Business proposals are offers that are made in writing to a buyer by a seller.
There are basically three variations of a business proposal. These three variations are:

  1. An unsolicited proposal: if you have ever gone to a job fair, a trade show or other type of similar event, you may have received an unsolicited proposal. Remember those brochures you picked up (or those neat giveaways)? Those are a form of a business proposal. In effect the company that provided the material introduced you to their "brand". This was not designed to get you 100% on board (or necessarily sell you their product), it was basically a way to say to you "hey we are out here too". In this case, you were the buyer and the person who provided you their marketing material was the seller.
  2. An informal proposal: an informal proposal is a little more complex. Assume that you have a small business and you are interested in finding out approximately what it might cost for you to completely remodel your office. You know who you would like to have remodel the office. In spite of this, you are not entirely sure exactly what you want to have done. So you call the person you want to remodel (if you decide to eventually do that) and you tell them you are interested in a proposal from them as to what things would be best done if they were going to remodel your office. They would then submit to you a detailed proposal that outlined such things as furniture, carpeting, decor, etc. This would be considered an informal proposal of what they are going to do for you. In this case you are the buyer and the person you asked for the information is the seller.
  3. A formal proposal: Assume you are the CEO of XYZ Company and you have to replace all of your equipment.  This may be because there was a power surge and all of your equipment failed at once. In effect you know you are going to have to spend hundreds and thousands of dollars replacing this equipment.  In spite of this, you want to make sure you not only get the best equipment, you want the best price you can get as well. You put out a proposal for bids and you get back a number of them. 

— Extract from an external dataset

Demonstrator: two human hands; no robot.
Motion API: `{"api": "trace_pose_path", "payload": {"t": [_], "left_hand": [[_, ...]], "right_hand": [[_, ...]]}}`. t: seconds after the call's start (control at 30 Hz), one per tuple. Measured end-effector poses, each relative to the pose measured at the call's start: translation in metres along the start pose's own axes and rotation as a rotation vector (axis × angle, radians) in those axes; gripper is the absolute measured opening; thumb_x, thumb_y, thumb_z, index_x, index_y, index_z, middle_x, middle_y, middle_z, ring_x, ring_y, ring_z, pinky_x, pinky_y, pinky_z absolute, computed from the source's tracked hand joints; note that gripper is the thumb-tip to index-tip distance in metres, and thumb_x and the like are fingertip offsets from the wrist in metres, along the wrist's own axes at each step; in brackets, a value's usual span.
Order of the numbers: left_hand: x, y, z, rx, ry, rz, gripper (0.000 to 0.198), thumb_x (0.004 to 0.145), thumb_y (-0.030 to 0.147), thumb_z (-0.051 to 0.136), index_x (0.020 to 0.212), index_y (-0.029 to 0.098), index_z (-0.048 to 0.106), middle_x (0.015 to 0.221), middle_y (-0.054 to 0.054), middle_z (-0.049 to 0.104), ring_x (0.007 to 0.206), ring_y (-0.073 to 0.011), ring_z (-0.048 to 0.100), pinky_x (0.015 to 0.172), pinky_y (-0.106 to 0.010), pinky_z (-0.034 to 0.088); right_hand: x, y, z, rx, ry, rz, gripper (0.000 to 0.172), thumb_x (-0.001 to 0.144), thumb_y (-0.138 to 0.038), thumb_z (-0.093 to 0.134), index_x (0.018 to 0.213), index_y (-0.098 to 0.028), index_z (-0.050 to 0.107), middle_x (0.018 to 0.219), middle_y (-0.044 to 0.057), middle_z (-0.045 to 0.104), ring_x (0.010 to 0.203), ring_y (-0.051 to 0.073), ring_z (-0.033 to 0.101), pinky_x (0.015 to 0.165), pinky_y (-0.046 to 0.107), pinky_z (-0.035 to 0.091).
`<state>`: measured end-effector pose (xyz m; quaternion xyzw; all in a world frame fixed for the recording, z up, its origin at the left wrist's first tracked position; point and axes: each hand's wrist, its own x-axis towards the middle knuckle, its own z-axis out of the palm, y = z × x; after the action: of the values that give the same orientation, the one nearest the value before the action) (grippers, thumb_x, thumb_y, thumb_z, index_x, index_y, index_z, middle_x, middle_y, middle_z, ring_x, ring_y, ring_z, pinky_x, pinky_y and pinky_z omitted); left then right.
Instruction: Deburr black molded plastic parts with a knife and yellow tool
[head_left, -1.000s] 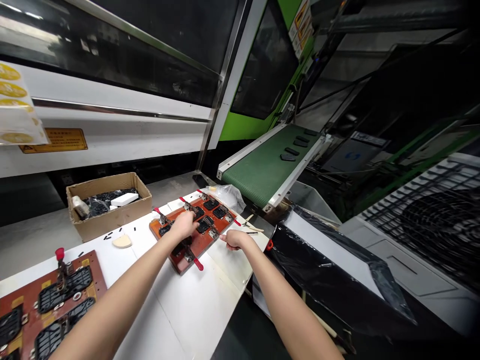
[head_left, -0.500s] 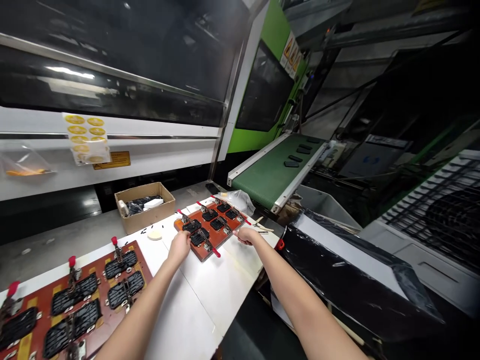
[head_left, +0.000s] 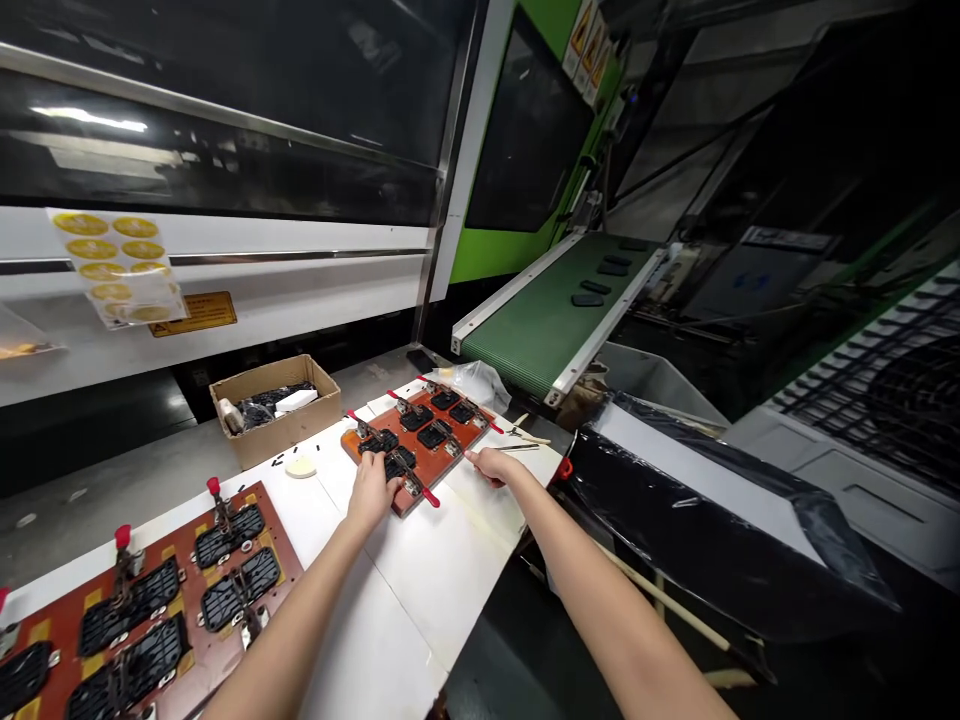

There are specific components you can anticipate being part of a formal proposal:

  • Table of Contents - where the seller matches your specific requirements up by page number to location of information
  • Summary - details the benefits of dealing with this specific vendor
  • Technical Summary - explains (or shows) how your requirements are to be met
  • Management Summary - explains how the company will implement your requirements
  • Cost Summary - provides full information on cost, implementation and schedule of implementation

Please note: These may vary from provider to provider on the component names
In this case, each person who submits a formal proposal is a seller while you remain the buyer.

As you can see there is a great deal of difference between a business plan and a business proposal. If you do not know the difference between a business plan and a business proposal, chances are that you will find out very quickly if you decide to pursue your career as an entrepreneur.